Functional analysis of gob-5 in the development of AHR and mucus production by in vivo adenoviral gene transfer. (A) Reduction in airway responsiveness by the administration of adenovirus-expressing gob-5 antisense RNA in AHR-model mice (n = 5–10). Recombinant adenovirus-expressing gob-5 antisense RNA transcripts (Ad-gob-5-AS) and control adenovirus (Ad-wt) were intratracheally administered one day before the start of OVA inhalation. Airway responsiveness was measured 24 h after the final inhalation carried out for 6 consecutive days. *, P < 0.05; **, P < 0.01, compared with the OVA-inhaled group by Dunnett type test. (B–E) Suppression of airway mucus secretion by the administration of adenovirus-expressing gob-5 antisense RNA in AHR-model mice.
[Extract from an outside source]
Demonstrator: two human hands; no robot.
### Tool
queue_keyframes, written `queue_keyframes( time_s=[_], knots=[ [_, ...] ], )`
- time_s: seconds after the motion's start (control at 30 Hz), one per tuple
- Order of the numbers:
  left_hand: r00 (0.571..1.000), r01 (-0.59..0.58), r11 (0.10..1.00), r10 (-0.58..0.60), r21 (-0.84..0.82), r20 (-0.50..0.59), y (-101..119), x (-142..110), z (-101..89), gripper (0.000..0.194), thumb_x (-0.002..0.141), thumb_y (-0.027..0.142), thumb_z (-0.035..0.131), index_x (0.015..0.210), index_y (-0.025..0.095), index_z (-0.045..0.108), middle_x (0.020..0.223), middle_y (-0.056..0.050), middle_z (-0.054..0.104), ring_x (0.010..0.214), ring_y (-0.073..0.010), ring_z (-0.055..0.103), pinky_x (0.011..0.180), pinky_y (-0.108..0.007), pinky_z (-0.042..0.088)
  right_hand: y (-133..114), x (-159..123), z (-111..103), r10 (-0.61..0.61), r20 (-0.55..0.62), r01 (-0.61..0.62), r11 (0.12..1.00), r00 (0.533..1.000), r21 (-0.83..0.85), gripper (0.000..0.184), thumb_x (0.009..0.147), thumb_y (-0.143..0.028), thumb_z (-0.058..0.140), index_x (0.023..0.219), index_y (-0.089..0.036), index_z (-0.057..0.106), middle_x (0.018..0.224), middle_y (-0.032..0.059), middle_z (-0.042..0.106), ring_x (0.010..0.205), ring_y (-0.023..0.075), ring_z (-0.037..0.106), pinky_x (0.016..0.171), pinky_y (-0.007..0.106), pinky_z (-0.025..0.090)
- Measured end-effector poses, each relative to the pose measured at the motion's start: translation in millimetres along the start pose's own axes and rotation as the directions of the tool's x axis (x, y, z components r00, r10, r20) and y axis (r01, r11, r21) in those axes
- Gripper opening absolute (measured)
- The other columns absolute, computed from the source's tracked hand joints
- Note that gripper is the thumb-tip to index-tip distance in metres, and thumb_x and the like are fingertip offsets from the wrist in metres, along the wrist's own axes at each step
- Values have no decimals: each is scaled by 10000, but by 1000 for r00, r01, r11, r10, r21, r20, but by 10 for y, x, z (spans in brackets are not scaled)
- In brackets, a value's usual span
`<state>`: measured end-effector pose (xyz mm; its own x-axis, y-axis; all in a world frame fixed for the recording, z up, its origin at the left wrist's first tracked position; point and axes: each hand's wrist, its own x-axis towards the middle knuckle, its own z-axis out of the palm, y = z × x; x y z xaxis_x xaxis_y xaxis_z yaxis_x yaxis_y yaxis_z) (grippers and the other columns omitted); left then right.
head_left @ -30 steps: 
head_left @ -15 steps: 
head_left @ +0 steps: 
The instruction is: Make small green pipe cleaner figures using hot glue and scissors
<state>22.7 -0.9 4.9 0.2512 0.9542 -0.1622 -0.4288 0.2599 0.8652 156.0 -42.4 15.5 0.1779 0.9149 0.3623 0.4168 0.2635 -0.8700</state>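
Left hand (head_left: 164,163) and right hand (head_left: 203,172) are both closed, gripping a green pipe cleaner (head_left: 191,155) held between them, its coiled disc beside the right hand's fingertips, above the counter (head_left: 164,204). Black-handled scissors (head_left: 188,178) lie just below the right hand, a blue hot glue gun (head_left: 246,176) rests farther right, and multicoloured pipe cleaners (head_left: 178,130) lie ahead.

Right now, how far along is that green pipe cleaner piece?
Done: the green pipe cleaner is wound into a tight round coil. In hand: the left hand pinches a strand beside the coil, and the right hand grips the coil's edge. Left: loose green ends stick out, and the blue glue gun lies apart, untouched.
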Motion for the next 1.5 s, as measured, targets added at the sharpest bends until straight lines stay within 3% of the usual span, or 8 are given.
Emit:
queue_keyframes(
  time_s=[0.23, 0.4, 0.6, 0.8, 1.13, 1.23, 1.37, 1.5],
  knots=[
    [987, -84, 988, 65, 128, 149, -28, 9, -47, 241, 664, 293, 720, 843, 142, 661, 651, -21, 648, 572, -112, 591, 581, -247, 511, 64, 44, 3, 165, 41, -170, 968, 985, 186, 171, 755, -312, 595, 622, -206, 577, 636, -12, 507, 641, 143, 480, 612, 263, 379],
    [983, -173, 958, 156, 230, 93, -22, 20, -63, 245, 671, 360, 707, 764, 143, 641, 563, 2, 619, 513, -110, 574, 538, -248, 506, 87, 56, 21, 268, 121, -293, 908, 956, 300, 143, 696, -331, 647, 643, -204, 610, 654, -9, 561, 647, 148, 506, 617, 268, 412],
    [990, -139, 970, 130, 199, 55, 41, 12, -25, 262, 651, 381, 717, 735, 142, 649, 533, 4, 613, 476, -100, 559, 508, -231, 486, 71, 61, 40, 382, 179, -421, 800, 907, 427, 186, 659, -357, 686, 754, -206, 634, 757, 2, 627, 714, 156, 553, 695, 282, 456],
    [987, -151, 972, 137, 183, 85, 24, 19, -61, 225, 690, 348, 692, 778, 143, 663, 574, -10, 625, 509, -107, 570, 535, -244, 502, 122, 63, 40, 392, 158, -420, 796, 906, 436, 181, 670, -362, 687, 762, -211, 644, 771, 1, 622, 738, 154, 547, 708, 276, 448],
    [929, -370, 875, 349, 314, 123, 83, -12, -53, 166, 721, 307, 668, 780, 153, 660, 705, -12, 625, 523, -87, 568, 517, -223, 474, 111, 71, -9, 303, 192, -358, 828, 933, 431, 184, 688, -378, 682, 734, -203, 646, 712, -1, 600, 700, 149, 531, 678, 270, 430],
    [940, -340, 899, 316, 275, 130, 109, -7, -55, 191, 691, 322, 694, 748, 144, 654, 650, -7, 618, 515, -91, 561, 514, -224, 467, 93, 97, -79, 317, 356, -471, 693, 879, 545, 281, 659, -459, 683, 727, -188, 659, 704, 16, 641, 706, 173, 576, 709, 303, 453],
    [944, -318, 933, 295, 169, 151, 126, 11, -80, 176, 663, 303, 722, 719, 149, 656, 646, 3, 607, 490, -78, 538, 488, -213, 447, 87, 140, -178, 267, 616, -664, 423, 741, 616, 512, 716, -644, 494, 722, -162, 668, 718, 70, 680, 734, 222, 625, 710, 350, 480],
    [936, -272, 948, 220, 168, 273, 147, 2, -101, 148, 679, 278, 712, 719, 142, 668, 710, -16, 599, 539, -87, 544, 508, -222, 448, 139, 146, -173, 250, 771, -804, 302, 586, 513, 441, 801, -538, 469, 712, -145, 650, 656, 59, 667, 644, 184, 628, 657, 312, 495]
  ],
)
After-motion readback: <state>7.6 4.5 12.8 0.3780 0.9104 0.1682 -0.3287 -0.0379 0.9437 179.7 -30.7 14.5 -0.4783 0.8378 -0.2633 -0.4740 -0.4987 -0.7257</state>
Lung sections of Ad-wt-administered mice (B and D) and Ad-gob-5-AS-administered mice (C and E) were stained with PAS, counterstained with hematoxylin. Original magnifications, ×40 (B and C), ×200 (D and E). (F) Promotion of airway responsiveness by overexpressing gob-5 in OVA-inhaled mice (n = 6–10). Recombinant adenovirus expressing gob-5 RNA transcripts (Ad-gob-5-S) and control adenovirus (Ad-wt) were intratracheally administered 1 day before the start of OVA inhalation. Airway reactivity was measured 24 h after the final inhalation carried out for 3 consecutive days. **, P < 0.01, compared with OVA-inhaled group by Dunnett type test. (G–J) Induction of airway mucus secretion by overexpressing gob-5. Lung sections of Ad-wt-administered mice (G and I) and Ad-gob-5-S-administered mice (H and J) were stained with PAS, counterstained with hematoxylin. Original magnifications, ×40 (G and H), ×200 (I and J).